How the smartphone powered a digital music boom

Fred Bolza/The Telegraph - UK

The music industry posted a 0.3 per cent increase in revenues in 2012, according to a recent IFPI report, which is newsworthy because it is the first time the business has seen growth in 14 years.

Whether you think this is a reason to pop open the bubbly or just a blip on the way to oblivion, it does allow for some thoughts on how things have changed since the days when shiny plastic disc ruled the earth.

It has been a choppy ride for the music business over the past decade and a half but listeners now have considerably more options for discovery, consumption and sharing of music than they did in 1999.

Music fans now have greater choice, both in terms of access and price, and that's a good thing. However, this proliferation of choice has brought challenges for consumers too.

For instance, if I have access to every piece of music ever made how do I find anything? How do I discover anything other than what I already know? And once I’m past that hurdle, how do I form a lasting relationship with an ephemeral digital file rather than a physical object I can see and touch? How do I choose between downloading, streaming, subscription and whatever else? The list goes on.

As someone whose job it is to consider these issues, I would argue that 2012 was the year in which a much wider cross section of music consumers began to go digital and this is a key factor underpinning the growth mentioned above.

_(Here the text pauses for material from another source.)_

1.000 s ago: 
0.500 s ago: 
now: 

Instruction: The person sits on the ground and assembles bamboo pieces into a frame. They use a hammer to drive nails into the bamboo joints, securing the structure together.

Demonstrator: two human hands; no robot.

Why did this happen last year of all years, considering that we have had over a decade of digital music already? Because the combination of music, technology and services that make up the so-called digital 'ecosystem', finally started to align in a way that makes it more convenient for more types of people to consume this way, rather than the old way.

In terms of content, and course I would say this working for a music company, you need a steady flow of great music. Whether your preference is Adele, One Direction or old Duke Ellington numbers there needs to be something for everyone.

The music industry enables this not just by finding and developing new talent but also by finding new ways to make classic recordings easily discoverable and available. Interestingly, to illustrate this point about discovery, this year has seen significant growth in digital compilations. Declared dead at the hand of the playlist only a few years ago, compilations are now proving to be a great way for people to find and aggregate music.

From a technology perspective, last year saw the smartphone enter the mainstream and become an important way of experiencing music. With its portability, ease of use and prodigious computing power as well as the always-on connection it provides to all that music, the smartphone is rapidly becoming a key hub for managing your relationship with music (and entertainment in general).

In addition, it is yours. You don’t share it with your kids or partner as you might a home computer and that makes it deeply personal. If you believe music is a key signifier of identity then this personal dimension becomes an even more powerful trigger.

Finally from a service level, we have started to see music services come into their own through their marriage to the smartphone and deliver real value to consumers. Be it download stores, streaming services or music discovery apps, the smartphone offers greater simplicity than any other device in joining up discovery to paid consumption in a seamless fashion.

So it is with cautious optimism that I welcome last year’s results and look forward to more of the same in 2013, not just from the vantage point of a person in the business, but rather as a consumer of music who is genuinely excited about the value and convenience finally on offer to us all.